「影響は一過性」
三菱自動車の黒井義博常務執行役員が会見で繰り返したのはこの言葉だった。平成29年3月期決算で燃費不正に伴う損失を余裕を持って計上したためだといい「燃費不正問題の影響は今期で終わり」とまで言い切った。しかし、今回の問題を受け、国内販売の低迷は長期化が避けられない。それを過小評価したまま、問題の“幕引き”だけを急ぐ三菱自の企業姿勢に、批判が集まる懸念もある。
三菱自が22日発表した29年3月期の国内の新車販売台数予想は6万台と前期比41%減る見込み。燃費不正問題の影響が直撃するためだ。足元の国内販売は半減しており、黒井氏も会見で「国内販売はブランド価値の毀損(きそん)により、深刻な影響が出ると思う」と認めざるを得なかった。

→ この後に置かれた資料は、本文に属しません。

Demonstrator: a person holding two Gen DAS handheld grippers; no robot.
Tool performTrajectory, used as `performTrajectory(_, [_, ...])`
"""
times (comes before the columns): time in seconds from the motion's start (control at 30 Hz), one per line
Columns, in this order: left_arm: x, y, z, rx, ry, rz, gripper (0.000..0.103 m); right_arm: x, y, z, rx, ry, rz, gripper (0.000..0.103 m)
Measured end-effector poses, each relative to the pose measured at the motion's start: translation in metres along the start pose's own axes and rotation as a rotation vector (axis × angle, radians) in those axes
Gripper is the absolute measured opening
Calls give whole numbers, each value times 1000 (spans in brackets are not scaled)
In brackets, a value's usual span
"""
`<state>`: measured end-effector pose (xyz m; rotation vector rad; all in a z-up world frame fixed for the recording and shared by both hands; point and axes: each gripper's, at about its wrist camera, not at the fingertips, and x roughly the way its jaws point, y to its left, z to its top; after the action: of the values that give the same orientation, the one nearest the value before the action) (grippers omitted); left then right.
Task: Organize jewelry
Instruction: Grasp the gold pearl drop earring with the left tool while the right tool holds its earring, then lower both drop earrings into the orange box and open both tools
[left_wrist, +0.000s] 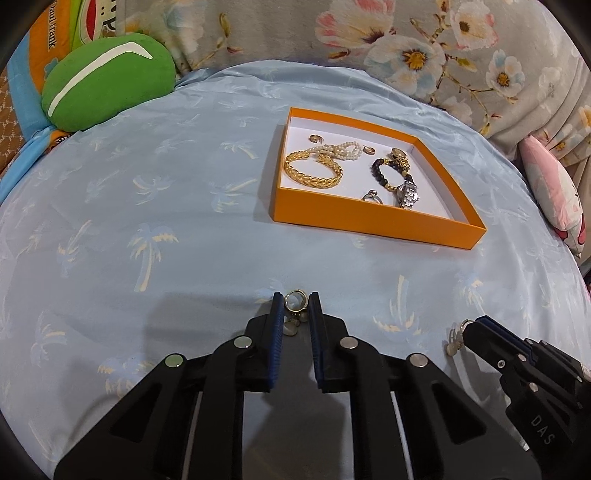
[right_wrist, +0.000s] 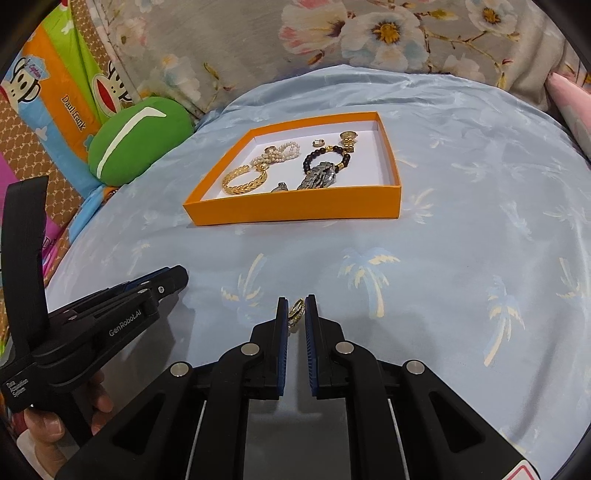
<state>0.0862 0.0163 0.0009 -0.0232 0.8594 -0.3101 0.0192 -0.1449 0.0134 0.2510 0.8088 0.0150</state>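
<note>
An orange box (left_wrist: 354, 225) with a white floor lies on the blue bedsheet; it also shows in the right wrist view (right_wrist: 295, 212). It holds a gold braided bracelet (left_wrist: 314, 170), a pearl strand (left_wrist: 341, 149), a dark bead bracelet (left_wrist: 388, 170), a silver watch (left_wrist: 408, 195) and small rings. My left gripper (left_wrist: 295, 301) is shut on a gold dangle earring (left_wrist: 294, 300), near the sheet. My right gripper (right_wrist: 296, 306) is shut on a matching gold earring (right_wrist: 296, 308); it shows at the right in the left wrist view (left_wrist: 466, 326).
A green cushion (left_wrist: 107, 81) lies at the far left. A floral quilt (left_wrist: 424, 48) runs along the back. A pink pillow (left_wrist: 550, 192) sits at the right. The blue sheet (left_wrist: 166, 221) spreads between the grippers and the box.
</note>
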Motion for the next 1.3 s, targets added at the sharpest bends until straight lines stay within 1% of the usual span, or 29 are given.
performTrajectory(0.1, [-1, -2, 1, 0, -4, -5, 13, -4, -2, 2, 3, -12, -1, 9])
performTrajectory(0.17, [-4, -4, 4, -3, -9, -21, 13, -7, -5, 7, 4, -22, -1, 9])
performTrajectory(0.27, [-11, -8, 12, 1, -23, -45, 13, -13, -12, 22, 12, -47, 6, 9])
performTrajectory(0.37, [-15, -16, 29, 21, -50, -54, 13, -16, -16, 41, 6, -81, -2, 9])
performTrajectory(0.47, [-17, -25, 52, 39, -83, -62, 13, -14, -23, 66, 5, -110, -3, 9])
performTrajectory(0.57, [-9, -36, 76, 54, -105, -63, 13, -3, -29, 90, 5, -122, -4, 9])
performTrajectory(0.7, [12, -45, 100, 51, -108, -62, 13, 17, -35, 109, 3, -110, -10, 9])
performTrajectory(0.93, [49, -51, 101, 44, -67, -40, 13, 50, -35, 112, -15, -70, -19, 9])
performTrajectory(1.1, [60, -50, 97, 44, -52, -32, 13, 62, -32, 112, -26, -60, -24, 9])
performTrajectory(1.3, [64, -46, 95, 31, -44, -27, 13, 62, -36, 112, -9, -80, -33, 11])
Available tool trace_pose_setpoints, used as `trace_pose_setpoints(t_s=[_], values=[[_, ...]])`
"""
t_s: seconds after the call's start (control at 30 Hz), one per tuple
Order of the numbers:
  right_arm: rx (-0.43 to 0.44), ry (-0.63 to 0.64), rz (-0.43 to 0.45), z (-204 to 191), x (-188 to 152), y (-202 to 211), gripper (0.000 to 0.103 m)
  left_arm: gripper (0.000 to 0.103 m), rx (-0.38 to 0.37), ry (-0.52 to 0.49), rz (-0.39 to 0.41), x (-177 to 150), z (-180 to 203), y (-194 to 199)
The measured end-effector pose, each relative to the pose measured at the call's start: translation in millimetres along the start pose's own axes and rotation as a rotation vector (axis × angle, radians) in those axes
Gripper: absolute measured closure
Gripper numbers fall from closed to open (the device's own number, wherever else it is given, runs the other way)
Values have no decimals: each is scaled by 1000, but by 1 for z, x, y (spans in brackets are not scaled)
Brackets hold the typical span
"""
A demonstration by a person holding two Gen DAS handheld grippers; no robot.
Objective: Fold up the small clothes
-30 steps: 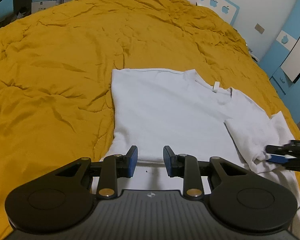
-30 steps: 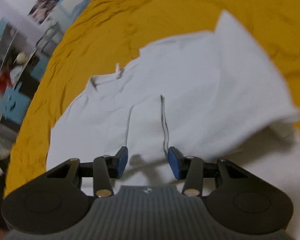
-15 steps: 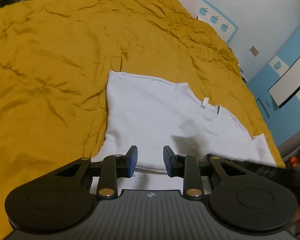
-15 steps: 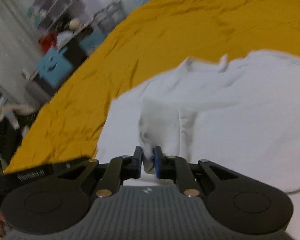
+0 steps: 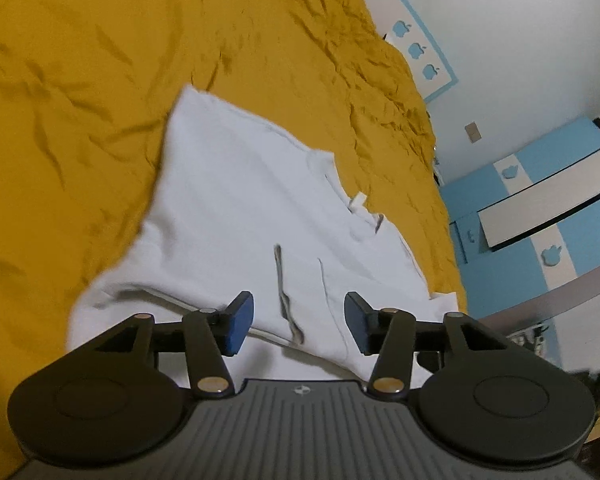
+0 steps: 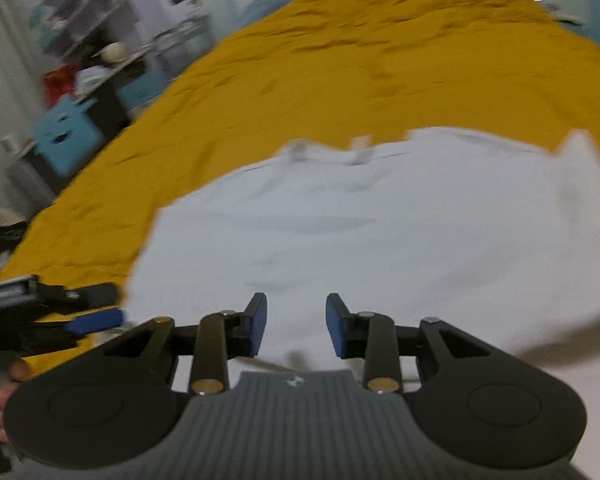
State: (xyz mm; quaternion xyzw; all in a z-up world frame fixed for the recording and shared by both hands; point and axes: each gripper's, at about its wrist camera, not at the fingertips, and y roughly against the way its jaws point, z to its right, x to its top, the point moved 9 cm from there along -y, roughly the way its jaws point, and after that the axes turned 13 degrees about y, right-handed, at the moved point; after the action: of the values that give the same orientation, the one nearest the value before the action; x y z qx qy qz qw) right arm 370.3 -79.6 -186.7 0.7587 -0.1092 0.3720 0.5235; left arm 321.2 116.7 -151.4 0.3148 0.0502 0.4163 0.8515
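On the mustard-yellow bedspread (image 5: pixel 80 80) the white T-shirt (image 5: pixel 228 208) lies flat, collar and neck tag (image 5: pixel 358 201) at the far end, hem toward both tools. Its long axis runs near-to-far, directly away from the grippers. Left gripper (image 5: pixel 298 326): jaws spread wide, nothing between them, hovering over the near hem, where a folded-in sleeve edge shows as a dark seam line. Right gripper (image 6: pixel 296 324): also parted and empty, over the near middle of the shirt body; view is motion-blurred. Left gripper appears at the left edge of the right wrist view, by the shirt's near-left corner. Judgement: each tool is placed to take its own side of the hem, so the likely next fold carries the hem away toward the collar.
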Motion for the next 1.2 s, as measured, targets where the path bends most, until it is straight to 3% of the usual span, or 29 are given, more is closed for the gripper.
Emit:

今回の不正問題で、過去のリコール隠し問題から回復途上だったブランドイメージは再び地に落ちた。繰り返される不祥事で、三菱自に対する消費者の目はさらに厳しくなり、国内販売の低迷は長期化が予想される。黒井氏も「信頼回復には時間がかかる」とした。
にもかかわらず、今回の不正問題が業績に及ぼす影響は今期までとし、事実上の“収束”を宣言したのはなぜか。余裕すらうかがえる三菱自の姿勢について、業界関係者は「大幅な値引きを行い、販売台数を維持する戦略ではないか」と指摘する。